● **Activity**
Copy the lines exactly as they appear, starting with the first line of the records and ending with the line that contains "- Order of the".

● **Dataset extract**

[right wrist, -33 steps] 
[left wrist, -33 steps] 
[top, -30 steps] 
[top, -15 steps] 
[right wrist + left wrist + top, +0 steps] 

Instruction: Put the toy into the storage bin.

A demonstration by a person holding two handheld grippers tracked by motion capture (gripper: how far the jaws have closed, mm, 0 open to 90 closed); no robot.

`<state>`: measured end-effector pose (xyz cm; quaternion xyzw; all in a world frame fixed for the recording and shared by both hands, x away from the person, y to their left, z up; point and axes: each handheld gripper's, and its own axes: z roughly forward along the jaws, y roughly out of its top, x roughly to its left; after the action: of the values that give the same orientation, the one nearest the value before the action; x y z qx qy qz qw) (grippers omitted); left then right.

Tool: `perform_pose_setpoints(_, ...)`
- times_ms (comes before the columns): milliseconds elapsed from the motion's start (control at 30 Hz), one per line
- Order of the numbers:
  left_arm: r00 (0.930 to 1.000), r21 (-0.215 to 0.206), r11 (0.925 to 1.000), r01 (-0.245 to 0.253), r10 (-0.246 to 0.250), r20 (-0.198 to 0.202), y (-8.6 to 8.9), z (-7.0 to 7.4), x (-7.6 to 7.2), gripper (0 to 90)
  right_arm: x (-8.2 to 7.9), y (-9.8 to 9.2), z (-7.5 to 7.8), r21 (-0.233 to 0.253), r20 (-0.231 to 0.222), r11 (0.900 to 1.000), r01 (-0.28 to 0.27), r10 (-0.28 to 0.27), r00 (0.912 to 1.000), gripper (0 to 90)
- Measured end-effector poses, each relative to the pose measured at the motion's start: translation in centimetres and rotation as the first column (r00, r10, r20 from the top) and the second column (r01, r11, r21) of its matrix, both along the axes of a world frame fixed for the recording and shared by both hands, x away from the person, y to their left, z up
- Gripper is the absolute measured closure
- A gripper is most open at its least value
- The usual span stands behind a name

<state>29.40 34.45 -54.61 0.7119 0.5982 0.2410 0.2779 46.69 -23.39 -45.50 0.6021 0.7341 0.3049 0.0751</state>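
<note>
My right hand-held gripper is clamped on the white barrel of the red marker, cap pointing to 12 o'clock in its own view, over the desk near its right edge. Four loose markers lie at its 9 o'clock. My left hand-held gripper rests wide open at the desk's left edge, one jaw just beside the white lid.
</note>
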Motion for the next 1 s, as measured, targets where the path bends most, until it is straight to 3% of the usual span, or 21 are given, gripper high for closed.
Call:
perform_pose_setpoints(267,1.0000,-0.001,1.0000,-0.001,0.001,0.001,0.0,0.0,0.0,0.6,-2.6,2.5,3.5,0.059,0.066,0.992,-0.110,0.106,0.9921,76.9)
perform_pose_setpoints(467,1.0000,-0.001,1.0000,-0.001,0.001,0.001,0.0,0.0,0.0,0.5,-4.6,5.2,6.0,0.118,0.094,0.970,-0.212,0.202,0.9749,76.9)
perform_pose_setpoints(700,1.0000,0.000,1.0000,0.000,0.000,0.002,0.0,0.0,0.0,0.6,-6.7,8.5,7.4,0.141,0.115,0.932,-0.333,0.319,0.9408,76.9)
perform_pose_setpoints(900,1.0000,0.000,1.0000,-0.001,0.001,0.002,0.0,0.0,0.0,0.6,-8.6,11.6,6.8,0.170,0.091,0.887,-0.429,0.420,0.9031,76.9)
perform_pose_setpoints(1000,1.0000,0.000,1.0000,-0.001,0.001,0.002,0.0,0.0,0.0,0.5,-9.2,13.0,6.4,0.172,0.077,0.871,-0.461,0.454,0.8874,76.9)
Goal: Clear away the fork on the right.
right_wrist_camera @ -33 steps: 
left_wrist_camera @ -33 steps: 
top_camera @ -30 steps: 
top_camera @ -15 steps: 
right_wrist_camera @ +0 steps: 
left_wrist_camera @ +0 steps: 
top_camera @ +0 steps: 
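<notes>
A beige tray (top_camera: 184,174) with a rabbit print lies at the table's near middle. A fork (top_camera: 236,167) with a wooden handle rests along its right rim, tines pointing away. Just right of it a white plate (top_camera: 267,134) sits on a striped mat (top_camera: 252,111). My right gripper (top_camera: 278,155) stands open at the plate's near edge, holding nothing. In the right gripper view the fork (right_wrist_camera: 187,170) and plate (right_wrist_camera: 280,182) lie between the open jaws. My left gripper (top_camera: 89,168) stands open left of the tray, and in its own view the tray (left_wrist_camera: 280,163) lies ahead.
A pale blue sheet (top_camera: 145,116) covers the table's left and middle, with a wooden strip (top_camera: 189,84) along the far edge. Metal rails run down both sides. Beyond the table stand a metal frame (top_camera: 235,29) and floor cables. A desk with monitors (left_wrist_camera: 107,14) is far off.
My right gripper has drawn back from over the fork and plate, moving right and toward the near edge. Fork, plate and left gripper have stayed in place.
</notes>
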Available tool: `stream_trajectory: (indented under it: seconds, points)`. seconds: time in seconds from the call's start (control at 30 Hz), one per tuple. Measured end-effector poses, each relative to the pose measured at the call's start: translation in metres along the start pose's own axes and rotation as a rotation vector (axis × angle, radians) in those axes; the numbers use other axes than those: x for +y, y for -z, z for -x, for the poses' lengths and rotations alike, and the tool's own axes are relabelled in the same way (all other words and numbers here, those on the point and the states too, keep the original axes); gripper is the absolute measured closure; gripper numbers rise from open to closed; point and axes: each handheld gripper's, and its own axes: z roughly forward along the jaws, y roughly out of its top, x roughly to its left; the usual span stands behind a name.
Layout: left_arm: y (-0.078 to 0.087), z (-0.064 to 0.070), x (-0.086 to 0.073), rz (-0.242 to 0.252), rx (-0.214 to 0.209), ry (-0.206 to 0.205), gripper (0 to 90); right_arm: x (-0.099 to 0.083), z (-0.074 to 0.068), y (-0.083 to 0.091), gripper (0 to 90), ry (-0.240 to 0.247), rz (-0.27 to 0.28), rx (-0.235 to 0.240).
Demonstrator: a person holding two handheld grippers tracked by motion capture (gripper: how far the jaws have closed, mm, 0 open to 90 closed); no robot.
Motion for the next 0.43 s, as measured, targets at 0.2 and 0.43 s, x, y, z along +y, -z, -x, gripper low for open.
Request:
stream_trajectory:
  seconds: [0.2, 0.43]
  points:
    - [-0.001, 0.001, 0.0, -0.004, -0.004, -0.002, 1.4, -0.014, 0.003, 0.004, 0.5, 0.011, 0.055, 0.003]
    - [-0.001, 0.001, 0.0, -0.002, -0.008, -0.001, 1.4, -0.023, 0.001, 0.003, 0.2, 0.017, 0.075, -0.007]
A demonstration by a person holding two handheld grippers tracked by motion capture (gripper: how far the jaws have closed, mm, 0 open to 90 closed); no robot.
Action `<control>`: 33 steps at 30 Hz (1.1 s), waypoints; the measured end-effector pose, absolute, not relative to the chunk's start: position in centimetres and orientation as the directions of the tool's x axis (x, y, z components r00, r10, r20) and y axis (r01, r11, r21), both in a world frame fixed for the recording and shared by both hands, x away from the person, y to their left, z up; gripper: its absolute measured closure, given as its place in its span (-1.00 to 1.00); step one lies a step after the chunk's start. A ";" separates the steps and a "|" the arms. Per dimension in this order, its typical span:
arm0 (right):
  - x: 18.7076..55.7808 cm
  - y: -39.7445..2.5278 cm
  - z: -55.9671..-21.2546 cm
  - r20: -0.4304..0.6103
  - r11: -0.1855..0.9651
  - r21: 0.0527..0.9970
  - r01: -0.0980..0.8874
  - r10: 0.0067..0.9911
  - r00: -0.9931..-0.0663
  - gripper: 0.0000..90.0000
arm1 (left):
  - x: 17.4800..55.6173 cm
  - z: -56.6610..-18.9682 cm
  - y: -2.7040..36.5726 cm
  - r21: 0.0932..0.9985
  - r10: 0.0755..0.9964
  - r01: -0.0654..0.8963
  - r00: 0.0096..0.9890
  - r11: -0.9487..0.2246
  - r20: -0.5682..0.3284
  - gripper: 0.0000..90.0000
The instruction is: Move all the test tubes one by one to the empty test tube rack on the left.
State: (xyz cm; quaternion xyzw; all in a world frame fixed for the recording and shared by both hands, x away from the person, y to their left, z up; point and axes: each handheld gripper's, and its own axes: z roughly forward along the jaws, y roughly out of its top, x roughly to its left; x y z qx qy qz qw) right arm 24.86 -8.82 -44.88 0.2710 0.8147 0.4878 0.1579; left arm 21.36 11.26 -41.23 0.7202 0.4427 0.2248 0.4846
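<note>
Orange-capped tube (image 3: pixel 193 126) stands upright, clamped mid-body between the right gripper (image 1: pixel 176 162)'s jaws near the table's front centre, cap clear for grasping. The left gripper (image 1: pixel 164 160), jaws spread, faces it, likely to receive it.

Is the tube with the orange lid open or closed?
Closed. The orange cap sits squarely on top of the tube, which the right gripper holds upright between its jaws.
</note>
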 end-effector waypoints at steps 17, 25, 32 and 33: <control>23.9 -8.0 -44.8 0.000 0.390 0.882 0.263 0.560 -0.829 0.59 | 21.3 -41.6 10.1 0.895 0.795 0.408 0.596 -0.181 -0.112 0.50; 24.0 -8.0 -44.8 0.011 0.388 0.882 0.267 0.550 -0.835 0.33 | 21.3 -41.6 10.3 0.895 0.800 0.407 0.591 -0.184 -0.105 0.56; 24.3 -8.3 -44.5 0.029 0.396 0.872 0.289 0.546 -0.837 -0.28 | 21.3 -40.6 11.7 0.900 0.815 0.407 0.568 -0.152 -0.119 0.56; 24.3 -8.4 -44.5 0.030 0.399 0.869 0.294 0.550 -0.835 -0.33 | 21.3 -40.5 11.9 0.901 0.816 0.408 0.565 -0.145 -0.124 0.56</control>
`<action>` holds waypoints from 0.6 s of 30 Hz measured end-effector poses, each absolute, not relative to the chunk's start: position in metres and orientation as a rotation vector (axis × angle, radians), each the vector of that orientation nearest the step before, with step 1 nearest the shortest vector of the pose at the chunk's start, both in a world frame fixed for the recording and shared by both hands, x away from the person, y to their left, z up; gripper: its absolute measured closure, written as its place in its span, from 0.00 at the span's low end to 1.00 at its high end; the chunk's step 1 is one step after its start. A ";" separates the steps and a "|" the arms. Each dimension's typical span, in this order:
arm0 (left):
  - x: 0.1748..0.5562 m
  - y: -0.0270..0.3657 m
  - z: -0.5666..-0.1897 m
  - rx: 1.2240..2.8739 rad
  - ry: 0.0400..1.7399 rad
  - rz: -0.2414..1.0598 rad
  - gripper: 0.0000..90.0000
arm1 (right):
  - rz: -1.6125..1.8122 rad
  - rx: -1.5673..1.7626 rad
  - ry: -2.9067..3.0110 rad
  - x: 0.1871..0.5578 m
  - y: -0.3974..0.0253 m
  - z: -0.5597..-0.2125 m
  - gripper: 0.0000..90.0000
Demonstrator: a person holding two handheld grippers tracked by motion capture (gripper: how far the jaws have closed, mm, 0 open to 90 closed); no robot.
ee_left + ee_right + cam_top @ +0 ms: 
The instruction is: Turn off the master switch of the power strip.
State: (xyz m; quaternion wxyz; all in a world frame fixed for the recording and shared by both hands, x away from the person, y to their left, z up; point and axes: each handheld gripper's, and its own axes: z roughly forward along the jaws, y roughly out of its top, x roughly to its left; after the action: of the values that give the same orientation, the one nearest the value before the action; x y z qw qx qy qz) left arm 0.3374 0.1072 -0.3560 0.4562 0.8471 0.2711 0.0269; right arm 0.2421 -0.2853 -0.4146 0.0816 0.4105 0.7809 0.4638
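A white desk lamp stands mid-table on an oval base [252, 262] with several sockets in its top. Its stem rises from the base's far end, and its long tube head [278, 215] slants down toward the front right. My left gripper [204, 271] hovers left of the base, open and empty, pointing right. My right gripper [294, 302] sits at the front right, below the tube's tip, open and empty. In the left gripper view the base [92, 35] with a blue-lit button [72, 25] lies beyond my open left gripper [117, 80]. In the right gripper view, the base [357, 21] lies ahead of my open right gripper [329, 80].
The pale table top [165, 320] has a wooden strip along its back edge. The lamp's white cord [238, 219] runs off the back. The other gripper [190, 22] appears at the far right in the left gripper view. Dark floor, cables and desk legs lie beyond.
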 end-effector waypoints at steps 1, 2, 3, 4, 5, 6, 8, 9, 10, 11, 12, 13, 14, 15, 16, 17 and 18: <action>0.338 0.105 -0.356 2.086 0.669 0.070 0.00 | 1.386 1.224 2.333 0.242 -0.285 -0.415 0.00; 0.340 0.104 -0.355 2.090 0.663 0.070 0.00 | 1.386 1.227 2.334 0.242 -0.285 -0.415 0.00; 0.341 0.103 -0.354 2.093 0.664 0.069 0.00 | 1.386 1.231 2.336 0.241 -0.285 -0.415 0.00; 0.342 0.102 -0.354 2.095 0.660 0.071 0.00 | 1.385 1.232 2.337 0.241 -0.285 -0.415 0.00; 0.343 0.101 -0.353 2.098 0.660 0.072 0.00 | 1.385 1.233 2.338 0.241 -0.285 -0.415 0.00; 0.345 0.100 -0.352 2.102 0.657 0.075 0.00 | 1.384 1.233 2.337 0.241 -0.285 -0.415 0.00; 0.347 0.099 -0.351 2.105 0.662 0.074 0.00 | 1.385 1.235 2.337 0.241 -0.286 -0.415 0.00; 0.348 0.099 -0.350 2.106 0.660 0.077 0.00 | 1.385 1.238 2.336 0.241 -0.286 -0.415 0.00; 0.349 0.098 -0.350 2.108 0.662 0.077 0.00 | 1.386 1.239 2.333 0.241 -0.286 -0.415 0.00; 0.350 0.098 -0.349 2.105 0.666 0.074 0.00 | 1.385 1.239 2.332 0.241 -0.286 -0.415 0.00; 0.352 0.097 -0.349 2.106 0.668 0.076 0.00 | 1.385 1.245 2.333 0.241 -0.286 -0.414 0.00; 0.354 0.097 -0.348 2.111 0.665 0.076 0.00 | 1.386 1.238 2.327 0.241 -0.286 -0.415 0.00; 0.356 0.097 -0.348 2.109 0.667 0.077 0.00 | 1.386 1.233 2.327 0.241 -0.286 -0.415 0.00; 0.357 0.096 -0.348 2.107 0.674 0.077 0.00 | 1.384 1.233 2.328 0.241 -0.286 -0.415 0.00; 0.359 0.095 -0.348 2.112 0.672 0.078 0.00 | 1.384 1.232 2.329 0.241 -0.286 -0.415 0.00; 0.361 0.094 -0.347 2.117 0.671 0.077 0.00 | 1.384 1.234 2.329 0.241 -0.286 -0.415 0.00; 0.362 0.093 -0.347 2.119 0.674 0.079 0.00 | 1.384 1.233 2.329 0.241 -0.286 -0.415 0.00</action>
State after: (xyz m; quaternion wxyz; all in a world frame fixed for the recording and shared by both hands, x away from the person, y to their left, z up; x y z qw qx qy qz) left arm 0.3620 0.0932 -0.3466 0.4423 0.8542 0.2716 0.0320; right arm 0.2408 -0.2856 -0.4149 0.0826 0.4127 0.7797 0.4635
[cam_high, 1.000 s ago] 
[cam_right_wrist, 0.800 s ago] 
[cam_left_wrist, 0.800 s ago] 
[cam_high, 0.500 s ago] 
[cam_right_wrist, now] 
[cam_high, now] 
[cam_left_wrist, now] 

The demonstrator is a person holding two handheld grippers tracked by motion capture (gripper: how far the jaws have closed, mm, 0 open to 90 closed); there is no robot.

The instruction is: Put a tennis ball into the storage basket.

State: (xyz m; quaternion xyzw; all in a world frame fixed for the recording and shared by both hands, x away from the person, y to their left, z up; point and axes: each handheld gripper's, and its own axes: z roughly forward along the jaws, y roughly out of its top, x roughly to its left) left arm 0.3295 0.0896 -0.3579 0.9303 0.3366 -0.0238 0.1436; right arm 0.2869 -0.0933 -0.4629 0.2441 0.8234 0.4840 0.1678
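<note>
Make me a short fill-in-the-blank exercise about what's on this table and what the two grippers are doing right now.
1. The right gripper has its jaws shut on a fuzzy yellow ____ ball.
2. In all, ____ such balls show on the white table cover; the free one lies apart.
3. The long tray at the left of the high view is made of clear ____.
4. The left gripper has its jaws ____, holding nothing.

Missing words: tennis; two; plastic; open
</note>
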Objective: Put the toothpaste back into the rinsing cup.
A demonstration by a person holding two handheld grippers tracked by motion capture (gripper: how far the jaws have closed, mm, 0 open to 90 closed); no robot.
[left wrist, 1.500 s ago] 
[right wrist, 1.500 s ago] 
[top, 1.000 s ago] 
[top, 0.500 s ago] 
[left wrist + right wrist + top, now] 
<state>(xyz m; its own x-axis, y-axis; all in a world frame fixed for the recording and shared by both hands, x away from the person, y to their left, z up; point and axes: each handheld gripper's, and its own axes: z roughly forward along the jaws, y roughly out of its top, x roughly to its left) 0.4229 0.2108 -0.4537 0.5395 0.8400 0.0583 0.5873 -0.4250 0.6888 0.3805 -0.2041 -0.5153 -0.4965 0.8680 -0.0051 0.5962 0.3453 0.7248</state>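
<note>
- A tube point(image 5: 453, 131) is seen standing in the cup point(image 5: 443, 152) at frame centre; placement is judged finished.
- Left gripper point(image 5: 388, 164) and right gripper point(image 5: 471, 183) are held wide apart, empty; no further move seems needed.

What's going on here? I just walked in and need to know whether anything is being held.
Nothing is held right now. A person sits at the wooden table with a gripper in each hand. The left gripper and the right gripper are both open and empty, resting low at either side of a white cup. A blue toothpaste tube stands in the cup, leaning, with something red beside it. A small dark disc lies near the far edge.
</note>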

● **Final answer**
[right wrist, -33 steps] 
[left wrist, -33 steps] 
[top, -30 steps] 
[top, -15 steps] 
[right wrist + left wrist + top, +0 steps] 

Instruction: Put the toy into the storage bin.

A demonstration by a person holding two handheld grippers tracked by motion capture (gripper: how far the jaws have closed, mm, 0 open to 90 closed); no robot.

`<state>`: measured end-effector pose (xyz cm; quaternion xyzw; all in a world frame fixed for the recording and shared by both hands, x away from the person, y to their left, z up; point and axes: each handheld gripper's, and its own axes: z roughly forward along the jaws, y roughly out of its top, x roughly to its left; after the action: of the values that give the same orientation, the one nearest the value before the action; x y z qx qy qz qw) (grippers omitted); left then right.

Tool: `perform_pose_setpoints(_, ...)`
- times_ms (comes before the columns): milliseconds elapsed from the motion's start (control at 30 Hz), one per line
- Order of the numbers:

The exercise has no further content.